What the exercise asks:
Gather all lines from the material that contain "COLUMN".

Collected data:
####
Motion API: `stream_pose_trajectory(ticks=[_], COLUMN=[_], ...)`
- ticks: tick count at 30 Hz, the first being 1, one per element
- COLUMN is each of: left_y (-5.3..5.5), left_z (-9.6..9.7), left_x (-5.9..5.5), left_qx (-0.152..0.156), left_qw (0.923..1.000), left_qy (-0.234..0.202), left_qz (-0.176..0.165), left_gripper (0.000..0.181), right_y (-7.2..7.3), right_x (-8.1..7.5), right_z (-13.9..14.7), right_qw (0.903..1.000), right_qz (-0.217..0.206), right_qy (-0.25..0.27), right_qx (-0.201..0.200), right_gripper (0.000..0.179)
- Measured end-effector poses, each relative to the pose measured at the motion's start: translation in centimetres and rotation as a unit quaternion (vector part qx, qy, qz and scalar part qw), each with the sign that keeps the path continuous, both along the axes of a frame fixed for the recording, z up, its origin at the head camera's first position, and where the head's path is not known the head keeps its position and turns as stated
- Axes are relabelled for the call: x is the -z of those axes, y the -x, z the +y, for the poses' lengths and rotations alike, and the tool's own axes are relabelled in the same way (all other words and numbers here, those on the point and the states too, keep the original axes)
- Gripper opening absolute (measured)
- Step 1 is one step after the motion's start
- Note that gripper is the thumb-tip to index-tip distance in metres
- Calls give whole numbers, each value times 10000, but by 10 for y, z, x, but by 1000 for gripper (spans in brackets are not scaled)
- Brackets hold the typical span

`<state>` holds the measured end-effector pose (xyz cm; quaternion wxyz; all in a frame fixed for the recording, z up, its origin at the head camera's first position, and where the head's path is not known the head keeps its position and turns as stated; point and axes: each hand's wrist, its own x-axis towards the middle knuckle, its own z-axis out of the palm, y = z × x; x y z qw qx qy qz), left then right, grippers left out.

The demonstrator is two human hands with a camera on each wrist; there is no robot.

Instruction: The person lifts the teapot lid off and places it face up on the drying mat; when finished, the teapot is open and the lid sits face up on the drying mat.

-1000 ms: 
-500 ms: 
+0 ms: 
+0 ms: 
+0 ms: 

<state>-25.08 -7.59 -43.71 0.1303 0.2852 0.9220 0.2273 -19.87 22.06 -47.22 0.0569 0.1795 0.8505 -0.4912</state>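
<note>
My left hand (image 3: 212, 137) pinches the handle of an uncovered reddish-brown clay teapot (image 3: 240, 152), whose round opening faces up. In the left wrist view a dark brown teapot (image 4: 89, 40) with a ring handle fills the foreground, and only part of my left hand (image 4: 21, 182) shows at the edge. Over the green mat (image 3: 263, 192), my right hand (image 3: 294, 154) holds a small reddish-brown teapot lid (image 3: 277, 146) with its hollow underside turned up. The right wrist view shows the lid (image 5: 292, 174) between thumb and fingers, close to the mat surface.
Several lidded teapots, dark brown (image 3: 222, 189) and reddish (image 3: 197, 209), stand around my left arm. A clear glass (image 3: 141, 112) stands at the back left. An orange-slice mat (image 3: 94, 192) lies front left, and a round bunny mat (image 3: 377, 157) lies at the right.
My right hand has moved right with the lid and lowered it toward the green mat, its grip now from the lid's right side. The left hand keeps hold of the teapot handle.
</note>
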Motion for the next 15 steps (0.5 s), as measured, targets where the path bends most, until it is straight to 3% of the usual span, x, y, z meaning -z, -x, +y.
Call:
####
Completed task:
Motion API: `stream_pose_trajectory(ticks=[_], COLUMN=[_], ...)`
- COLUMN is each of: left_y (-5.3..5.5), left_z (-9.6..9.7), left_x (-5.9..5.5), left_qx (-0.152..0.156), left_qw (0.923..1.000), left_qy (-0.234..0.202), left_qz (-0.176..0.165), left_gripper (0.000..0.181), right_y (-7.2..7.3), right_x (-8.1..7.5), right_z (-13.9..14.7), right_qw (0.903..1.000), right_qz (-0.217..0.206), right_qy (-0.25..0.27), right_qx (-0.201..0.200), right_gripper (0.000..0.179)

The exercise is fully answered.